Re: Tenant separation

Depends on the tenants and if it is sprinklered

508.3.2.1 Occupancy classification.

Nonseparated occupancies shall be individually classified in accordance with Section 302.1. Code requirements shall apply to each portion of the building based on the occupancy classification of that space except that the most restrictive applicable provisions of Section 403 and Chapter 9 shall apply to the entire building or portion thereof


----------



## TJacobs (Dec 31, 2009)

Re: Tenant separation

The wall would require no rating unless it is also serving a function related to, for example, 706.3, 706.4, 708.1, etc, or the Exception to 508.3.2.3 for Group H-2, H-3, H-4 or H-5 occupancies, or an unsprinklered incidental use area.

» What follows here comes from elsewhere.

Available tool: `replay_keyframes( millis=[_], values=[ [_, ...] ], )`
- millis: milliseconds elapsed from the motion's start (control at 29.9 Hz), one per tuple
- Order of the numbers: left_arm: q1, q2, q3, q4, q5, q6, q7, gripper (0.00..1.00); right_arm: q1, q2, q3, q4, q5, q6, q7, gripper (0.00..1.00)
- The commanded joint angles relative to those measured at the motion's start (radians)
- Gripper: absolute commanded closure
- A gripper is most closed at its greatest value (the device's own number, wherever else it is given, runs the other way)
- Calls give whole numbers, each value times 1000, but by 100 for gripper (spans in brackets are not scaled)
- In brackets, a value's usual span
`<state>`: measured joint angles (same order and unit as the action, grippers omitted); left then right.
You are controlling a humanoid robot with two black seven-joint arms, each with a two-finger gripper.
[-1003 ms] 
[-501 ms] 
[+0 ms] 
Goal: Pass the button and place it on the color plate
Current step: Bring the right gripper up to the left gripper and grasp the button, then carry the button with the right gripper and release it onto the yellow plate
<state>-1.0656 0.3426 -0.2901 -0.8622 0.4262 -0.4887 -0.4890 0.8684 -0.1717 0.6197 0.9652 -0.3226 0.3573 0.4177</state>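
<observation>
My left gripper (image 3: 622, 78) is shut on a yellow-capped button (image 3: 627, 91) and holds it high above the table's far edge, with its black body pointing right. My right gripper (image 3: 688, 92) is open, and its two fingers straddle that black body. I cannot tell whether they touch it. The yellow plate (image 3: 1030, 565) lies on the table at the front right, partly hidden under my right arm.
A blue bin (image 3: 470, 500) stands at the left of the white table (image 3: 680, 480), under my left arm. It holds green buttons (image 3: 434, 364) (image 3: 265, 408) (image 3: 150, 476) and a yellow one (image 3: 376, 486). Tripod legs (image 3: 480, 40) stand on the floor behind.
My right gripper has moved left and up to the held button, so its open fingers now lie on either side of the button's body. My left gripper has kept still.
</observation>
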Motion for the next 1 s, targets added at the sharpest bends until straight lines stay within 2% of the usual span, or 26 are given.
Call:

The only requirement for smoke barriers are in I-2, I-3 and areas of refuge.

The only requirement for smoke partitions are in I-2, elevator lobbies and atriums.

Sprinklered incidental use areas need "construction capable of resisting the passage of smoke", so if a wall enclosing a sprinklered incidental use area was also a tenant separation wall, it would have to resist the passage of smoke.


----------